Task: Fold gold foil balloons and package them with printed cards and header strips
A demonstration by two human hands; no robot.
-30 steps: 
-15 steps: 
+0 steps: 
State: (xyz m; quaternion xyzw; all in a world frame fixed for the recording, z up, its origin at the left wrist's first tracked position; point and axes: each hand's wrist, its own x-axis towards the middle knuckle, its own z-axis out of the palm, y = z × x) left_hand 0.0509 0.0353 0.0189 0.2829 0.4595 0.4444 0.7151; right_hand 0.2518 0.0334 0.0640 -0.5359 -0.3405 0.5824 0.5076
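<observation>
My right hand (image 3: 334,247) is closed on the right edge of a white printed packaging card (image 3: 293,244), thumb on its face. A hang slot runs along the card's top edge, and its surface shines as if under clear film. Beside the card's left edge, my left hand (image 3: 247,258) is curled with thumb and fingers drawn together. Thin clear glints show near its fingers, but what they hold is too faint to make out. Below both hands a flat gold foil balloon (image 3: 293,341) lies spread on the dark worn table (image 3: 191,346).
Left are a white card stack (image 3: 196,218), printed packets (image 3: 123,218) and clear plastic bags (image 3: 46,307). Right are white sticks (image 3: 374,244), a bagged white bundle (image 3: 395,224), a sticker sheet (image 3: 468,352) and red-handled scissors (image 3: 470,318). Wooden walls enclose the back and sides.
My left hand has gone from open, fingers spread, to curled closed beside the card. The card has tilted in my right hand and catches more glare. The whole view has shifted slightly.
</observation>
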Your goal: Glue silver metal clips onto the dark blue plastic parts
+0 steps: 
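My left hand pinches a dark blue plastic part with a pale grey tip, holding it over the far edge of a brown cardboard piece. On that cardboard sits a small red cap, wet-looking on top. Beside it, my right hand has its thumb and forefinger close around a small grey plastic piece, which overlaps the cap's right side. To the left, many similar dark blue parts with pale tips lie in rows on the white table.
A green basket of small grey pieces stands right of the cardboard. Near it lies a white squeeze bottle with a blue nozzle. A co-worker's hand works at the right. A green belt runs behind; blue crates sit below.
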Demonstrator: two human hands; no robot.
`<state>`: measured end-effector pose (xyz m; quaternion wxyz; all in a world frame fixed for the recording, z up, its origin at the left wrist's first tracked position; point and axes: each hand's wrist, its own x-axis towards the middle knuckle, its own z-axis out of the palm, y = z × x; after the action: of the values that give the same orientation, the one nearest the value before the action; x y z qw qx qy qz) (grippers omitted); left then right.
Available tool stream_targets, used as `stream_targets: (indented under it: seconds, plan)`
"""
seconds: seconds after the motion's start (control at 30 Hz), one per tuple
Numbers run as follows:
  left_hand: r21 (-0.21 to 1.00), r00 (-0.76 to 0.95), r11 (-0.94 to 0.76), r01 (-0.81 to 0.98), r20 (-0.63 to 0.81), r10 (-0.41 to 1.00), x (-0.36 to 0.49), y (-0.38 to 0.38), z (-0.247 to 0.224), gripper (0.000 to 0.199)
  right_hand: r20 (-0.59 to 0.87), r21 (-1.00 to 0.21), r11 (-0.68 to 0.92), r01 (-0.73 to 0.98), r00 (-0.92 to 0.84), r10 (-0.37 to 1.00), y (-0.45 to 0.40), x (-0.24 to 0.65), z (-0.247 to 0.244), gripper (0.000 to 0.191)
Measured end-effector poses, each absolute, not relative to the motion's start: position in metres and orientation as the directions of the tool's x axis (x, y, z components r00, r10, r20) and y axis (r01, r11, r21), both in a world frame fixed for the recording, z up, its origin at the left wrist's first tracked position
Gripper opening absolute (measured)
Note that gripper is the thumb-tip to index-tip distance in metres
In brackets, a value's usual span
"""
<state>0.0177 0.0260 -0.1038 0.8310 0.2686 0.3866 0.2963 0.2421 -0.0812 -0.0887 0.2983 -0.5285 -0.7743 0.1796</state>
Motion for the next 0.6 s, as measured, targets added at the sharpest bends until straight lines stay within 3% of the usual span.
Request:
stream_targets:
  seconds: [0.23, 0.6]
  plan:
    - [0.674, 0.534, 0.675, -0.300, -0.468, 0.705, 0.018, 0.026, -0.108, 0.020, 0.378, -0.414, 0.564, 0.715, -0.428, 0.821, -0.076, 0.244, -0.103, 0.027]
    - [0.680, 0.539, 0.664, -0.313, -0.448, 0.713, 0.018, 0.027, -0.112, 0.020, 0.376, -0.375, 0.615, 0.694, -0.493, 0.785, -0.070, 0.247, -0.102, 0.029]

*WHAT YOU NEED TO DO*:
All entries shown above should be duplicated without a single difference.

*TASK RESPONSE*:
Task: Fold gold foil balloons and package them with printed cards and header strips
A demonstration by two human hands; no robot.
-30 steps: 
-15 steps: 
+0 steps: 
State: (xyz m; quaternion xyzw; all in a world frame fixed for the recording, z up, its origin at the left wrist's first tracked position; point and axes: each hand's wrist, its own x-axis towards the middle knuckle, its own z-axis out of the palm, y = z × x) left_hand 0.0509 0.0353 0.0189 0.2829 0.4595 0.4444 0.7151; right_hand 0.2518 0.0334 0.0640 -0.5359 -0.3405 0.5824 0.5076
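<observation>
My right hand (image 3: 334,247) is closed on the right edge of a white printed packaging card (image 3: 293,244), thumb on its face. A hang slot runs along the card's top edge, and its surface shines as if under clear film. Beside the card's left edge, my left hand (image 3: 247,258) is curled with thumb and fingers drawn together. Thin clear glints show near its fingers, but what they hold is too faint to make out. Below both hands a flat gold foil balloon (image 3: 293,341) lies spread on the dark worn table (image 3: 191,346).
Left are a white card stack (image 3: 196,218), printed packets (image 3: 123,218) and clear plastic bags (image 3: 46,307). Right are white sticks (image 3: 374,244), a bagged white bundle (image 3: 395,224), a sticker sheet (image 3: 468,352) and red-handled scissors (image 3: 470,318). Wooden walls enclose the back and sides.
My left hand has gone from open, fingers spread, to curled closed beside the card. The card has tilted in my right hand and catches more glare. The whole view has shifted slightly.
</observation>
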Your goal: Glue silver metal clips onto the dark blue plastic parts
+0 steps: 
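My left hand pinches a dark blue plastic part with a pale grey tip, holding it over the far edge of a brown cardboard piece. On that cardboard sits a small red cap, wet-looking on top. Beside it, my right hand has its thumb and forefinger close around a small grey plastic piece, which overlaps the cap's right side. To the left, many similar dark blue parts with pale tips lie in rows on the white table.
A green basket of small grey pieces stands right of the cardboard. Near it lies a white squeeze bottle with a blue nozzle. A co-worker's hand works at the right. A green belt runs behind; blue crates sit below.
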Demonstrator: two human hands; no robot.
`<state>`: measured end-effector pose (xyz m; quaternion wxyz; all in a world frame fixed for the recording, z up, its origin at the left wrist's first tracked position; point and axes: each hand's wrist, its own x-axis towards the middle knuckle, its own z-axis out of the palm, y = z × x; after the action: of the values that give the same orientation, the one nearest the value before the action; x y z qw qx qy qz) (grippers omitted); left then right.
Available tool stream_targets, used as `stream_targets: (indented under it: seconds, plan)`
"""
seconds: seconds after the motion's start (control at 30 Hz), one per tuple
Numbers run as follows:
  left_hand: r21 (-0.21 to 1.00), r00 (-0.76 to 0.95), r11 (-0.94 to 0.76), r01 (-0.81 to 0.98), r20 (-0.63 to 0.81), r10 (-0.41 to 1.00), x (-0.36 to 0.49), y (-0.38 to 0.38), z (-0.247 to 0.224), gripper (0.000 to 0.199)
  right_hand: r20 (-0.59 to 0.87), r21 (-1.00 to 0.21), r11 (-0.68 to 0.92), r01 (-0.73 to 0.98), r00 (-0.92 to 0.84), r10 (-0.37 to 1.00), y (-0.45 to 0.40), x (-0.24 to 0.65), z (-0.247 to 0.244), gripper (0.000 to 0.191)
Measured end-effector poses, each absolute, not relative to the motion's start: position in metres and orientation as the directions of the tool's x axis (x, y, z components r00, r10, r20) and y axis (r01, r11, r21), both in a world frame fixed for the recording, z up, its origin at the left wrist's first tracked position
Gripper opening absolute (measured)
Note that gripper is the thumb-tip to index-tip distance in metres
In brackets, a value's usual span
"""
<state>0.0177 0.0260 -0.1038 0.8310 0.2686 0.3866 0.2963 0.2421 -0.0812 -0.0887 0.2983 -0.5285 -0.7743 0.1796</state>
Motion for the next 0.6 s, as measured, targets added at the sharpest bends until straight lines stay within 3% of the usual span.
Request:
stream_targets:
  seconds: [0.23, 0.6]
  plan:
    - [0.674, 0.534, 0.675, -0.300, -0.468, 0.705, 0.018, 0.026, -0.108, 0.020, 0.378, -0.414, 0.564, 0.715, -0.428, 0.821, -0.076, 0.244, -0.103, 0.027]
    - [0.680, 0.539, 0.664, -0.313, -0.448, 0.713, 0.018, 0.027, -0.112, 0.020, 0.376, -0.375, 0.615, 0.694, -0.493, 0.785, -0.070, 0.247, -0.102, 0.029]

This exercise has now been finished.